Now, though, he appears destined to be the one forced from office. Under the terms of the Court of Appeals decision, either the council will have to void its earlier action, or the Circuit Court will do it.

Perhaps the only positive development to come from this saga is that the county has subsequently adopted a charter amendment giving the council the power, through a vote of at least five of its seven members, to remove a councilman if he or she "is found guilty of, or pleads nolo contendere to, and is convicted of, a felony or a crime involving moral turpitude or misfeasance or malfeasance in office." A state constitutional amendment, adopted after Mr. Jones, former Baltimore Mayor Sheila Dixon, former Prince George's County Councilwoman Leslie Johnson and Del. Tiffany Alston all refused to step down under similar circumstances, makes suspension and removal from office automatic for state and local officials when they are convicted of certain crimes. (Ironically, former Anne Arundel County Executive John Leopold gets a gold star for good conduct for his decision to resign upon his conviction for corruption charges without putting up a fight.)

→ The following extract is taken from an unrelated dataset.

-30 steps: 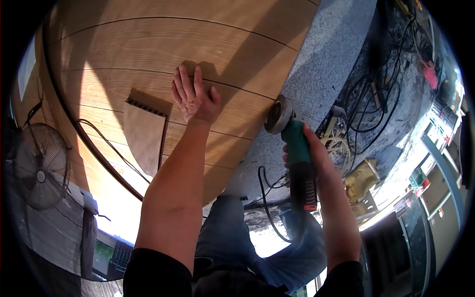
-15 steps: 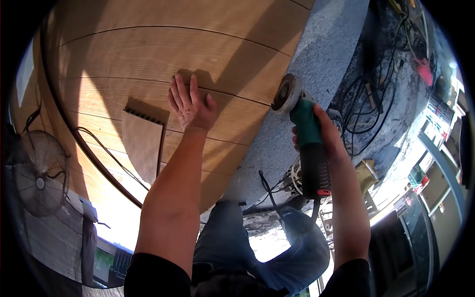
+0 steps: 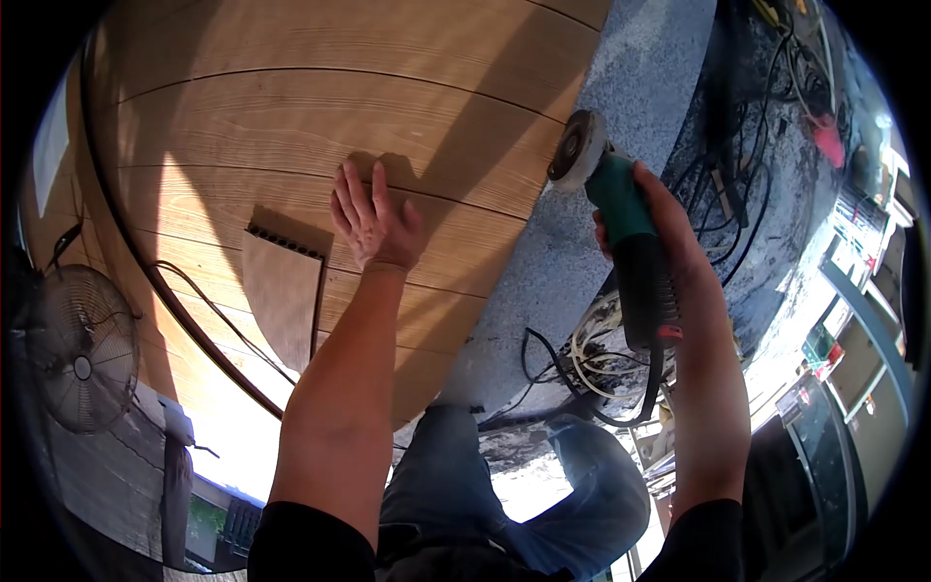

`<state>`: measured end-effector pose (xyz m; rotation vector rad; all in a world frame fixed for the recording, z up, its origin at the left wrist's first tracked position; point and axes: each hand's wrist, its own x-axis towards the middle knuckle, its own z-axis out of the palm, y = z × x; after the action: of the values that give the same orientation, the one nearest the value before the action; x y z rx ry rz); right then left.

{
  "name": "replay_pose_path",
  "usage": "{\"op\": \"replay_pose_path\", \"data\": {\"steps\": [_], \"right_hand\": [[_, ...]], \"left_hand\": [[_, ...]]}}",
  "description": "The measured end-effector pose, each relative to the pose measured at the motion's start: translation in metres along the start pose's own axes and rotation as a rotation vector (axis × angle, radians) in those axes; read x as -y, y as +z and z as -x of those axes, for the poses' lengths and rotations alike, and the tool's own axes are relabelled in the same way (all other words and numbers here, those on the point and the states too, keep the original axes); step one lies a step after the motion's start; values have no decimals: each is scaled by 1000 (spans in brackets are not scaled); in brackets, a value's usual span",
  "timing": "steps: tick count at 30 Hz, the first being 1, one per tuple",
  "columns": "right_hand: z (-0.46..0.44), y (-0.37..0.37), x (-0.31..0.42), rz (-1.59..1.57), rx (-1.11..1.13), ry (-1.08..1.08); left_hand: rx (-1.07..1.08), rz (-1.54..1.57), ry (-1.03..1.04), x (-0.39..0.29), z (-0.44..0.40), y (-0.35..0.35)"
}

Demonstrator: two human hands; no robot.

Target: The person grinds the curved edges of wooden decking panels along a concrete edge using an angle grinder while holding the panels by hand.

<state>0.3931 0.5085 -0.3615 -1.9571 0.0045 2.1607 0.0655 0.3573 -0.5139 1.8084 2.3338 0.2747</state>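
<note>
My left hand [image 3: 376, 221] lies on the wood-grain planks [image 3: 291, 107] with its fingers spread, holding nothing. Wrapped round the green and black body of an angle grinder [image 3: 630, 228] is my right hand [image 3: 667, 218]. The grinder's round disc and guard are at the planks' cut edge, beside the grey stone strip [image 3: 567, 252]; whether the disc touches the edge I cannot tell. An offcut of hollow board [image 3: 281, 286] rests on the planks left of my left forearm, its row of holes facing up the view.
A round metal fan [image 3: 82, 349] stands at the far left. One black cable [image 3: 208, 296] crosses the planks near their curved dark edging. Tangled black cables [image 3: 718, 209], pale coiled wire [image 3: 587, 349] and a pink object [image 3: 827, 143] lie on the right.
My right hand has moved the grinder up and to the right along the planks' edge, its power cord shifting along. My left hand stays spread on the planks.
</note>
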Motion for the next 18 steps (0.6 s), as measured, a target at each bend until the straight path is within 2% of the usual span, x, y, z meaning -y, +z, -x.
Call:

The legal options for keeping Mr. Jones off the council may be exhausted, but the voters can still get the final say. Mr. Jones will be up for re-election, should he choose to pursue it, in 2014. It's up to his constituents to do what the council and courts could not and make sure he never holds elective office again. His failure to file tax returns might one day be forgivable; his effort to hold onto power against all obstacles is not.